情報共有と知の扉、交流の場としてのポータルツール
令和6年から日本薬物動態学会ニュースレターの編集委員長を務めさせて頂いております。2002年の第1期委員会(玉井委員長)による立ち上げ・創刊から、本年で22年目となります。この間、ニュースレターは第1期委員の先生方の精力的なご活動、またそれを引き継がれた歴代の委員長(第2期:山崎委員長、第3期:湯浅委員長、第4期:松永委員長、第5期:前川委員長、第6期:登美委員長)および各期の委員の先生方のご尽力により、本学会活動や関連学会、また最新の学術動向の情報が得られるサービスツールとして日々発展・改良を重ねながら、会員の皆様にご愛読いただいてきました。2015年以降は、DMPK誌のオンラインジャーナル化と連動する形で、より「手軽に」触れられる電子版のレターとしてリニューアルし、現在に至っています。前期に引き続き、第7期委員会も、製薬企業やアカデミア、病院に所属する多様なメンバーで活動をしております。今後も「肩ひじ張らず」に、「読んで楽しいニュースレター」づくりをモットーに、薬物動態や関連する先端科学の最新情報がタイムリーに得られ、会員の皆様にとって新たなアイデアを生むきっかけが得られるようなレターとなるよう、取り組んでいきたいと思います。
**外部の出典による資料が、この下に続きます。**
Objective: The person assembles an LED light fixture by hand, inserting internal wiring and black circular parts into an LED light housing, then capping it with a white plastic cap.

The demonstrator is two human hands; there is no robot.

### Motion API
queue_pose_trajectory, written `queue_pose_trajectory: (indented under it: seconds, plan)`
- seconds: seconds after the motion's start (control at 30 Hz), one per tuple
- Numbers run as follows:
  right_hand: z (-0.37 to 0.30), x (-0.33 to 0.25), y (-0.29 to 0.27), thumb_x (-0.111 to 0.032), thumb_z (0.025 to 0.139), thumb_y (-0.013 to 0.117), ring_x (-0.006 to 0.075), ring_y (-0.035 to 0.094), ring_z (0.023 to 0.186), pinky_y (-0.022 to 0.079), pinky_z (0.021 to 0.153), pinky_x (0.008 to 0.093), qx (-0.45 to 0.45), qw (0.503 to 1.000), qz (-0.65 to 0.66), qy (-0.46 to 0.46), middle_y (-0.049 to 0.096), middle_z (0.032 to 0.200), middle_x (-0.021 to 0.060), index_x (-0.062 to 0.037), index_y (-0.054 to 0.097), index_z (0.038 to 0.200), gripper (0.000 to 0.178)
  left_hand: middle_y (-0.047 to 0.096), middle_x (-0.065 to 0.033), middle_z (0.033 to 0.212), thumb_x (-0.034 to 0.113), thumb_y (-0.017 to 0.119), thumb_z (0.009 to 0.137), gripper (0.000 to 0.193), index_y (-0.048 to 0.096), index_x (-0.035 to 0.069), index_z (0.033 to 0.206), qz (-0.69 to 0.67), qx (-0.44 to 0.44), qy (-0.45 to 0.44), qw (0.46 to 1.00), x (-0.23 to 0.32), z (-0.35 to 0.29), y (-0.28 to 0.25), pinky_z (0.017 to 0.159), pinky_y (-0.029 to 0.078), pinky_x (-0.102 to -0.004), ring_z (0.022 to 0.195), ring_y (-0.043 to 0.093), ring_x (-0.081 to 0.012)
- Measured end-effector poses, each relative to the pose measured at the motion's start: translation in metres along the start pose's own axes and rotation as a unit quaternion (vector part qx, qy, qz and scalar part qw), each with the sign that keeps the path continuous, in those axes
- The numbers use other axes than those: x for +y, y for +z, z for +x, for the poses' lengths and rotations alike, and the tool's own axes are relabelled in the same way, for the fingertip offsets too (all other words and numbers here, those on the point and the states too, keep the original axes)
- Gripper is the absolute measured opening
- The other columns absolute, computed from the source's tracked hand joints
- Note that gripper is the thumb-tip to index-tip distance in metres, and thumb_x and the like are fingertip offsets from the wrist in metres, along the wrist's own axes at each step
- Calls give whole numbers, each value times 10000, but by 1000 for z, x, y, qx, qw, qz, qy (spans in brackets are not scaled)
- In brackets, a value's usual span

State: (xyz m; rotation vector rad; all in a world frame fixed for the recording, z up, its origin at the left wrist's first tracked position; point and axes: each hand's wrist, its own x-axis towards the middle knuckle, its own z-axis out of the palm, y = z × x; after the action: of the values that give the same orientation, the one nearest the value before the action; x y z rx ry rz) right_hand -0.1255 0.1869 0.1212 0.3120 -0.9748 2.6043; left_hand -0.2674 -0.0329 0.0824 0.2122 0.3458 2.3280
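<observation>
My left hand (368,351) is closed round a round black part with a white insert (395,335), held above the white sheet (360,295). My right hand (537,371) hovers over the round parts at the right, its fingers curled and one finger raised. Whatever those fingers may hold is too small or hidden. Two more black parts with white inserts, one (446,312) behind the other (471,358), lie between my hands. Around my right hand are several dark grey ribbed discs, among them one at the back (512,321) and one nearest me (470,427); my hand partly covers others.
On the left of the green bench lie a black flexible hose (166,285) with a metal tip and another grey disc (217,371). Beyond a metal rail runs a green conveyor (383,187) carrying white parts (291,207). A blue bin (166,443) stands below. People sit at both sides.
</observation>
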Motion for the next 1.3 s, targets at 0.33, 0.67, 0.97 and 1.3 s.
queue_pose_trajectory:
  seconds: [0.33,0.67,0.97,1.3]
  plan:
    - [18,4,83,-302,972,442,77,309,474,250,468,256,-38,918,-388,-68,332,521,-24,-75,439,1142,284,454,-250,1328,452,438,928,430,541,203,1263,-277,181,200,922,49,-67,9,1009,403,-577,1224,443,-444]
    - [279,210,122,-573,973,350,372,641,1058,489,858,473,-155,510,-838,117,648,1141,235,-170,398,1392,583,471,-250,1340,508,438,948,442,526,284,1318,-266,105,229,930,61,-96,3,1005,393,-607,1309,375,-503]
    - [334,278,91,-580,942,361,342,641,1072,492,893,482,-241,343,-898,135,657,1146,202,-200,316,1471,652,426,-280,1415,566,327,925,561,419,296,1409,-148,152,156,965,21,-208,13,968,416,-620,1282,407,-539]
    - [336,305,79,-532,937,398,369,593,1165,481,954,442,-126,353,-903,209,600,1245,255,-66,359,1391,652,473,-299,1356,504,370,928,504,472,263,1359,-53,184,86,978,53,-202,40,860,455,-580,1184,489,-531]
さて、改めて申し上げるまでもないことですが、近年、従来の低分子・抗体創薬から細胞、遺伝子治療、中分子、抗体薬物複合体(ADC)、改変抗体、核酸といった多様なモダリティによる新たな創薬の取り組みが進んでいます。このような背景の下、ニュースレターでは個々のモダリティの動態学的特性や、それを捉えて医薬品として開発を進めていく上で留意すべき点等についてわかりやすく概説する複数回のシリーズを前期より始めています。これまでに「細胞医療」や「ADC」について複数回のシリーズを掲載し、ご好評をいただいております。今後も他のモダリティについて、同様の連載を企画しておりますので、ご期待ください。
また、近年のAIの急速な発展とその活用による様々な産業でのDx加速化は論を待たないところですが、我々が従事する薬物動態研究の分野においては、AI、Robotics等の利活用に加え、高精度・高解像度の分析・可視化技術、ヒト細胞を使った高次培養系やシステムズ数理モデリングといった様々な先端科学技術を応用した試みがなされています。このような先端技術応用事例についても、今後のニュースレターでとりあげていきたいと考えています。更に、特に若手研究員の皆さんが、これまで薬物動態学を牽引されてきたレジェンドの先生方が何を感じて研究を進めてこられたかを学べるような企画や、会員の皆様がお互いを知り、相互交流を深めるきっかけとなるような企画(「アドメサークル」等)、医薬品開発を進める上で知っておかなければならないレギュラトリーサイエンス情報のご提供等も、継続して取り組んでいく予定です。
最後に、ニュースレターは編集委員からの情報発信だけでなく、原稿執筆など、会員の皆様のご協力で成り立っております。ニュースレターを通じて、本学会の活性化に少しでも貢献できればと考えておりますので、今後とも引き続きご支援・ご協力の程、何卒よろしくお願い申し上げます。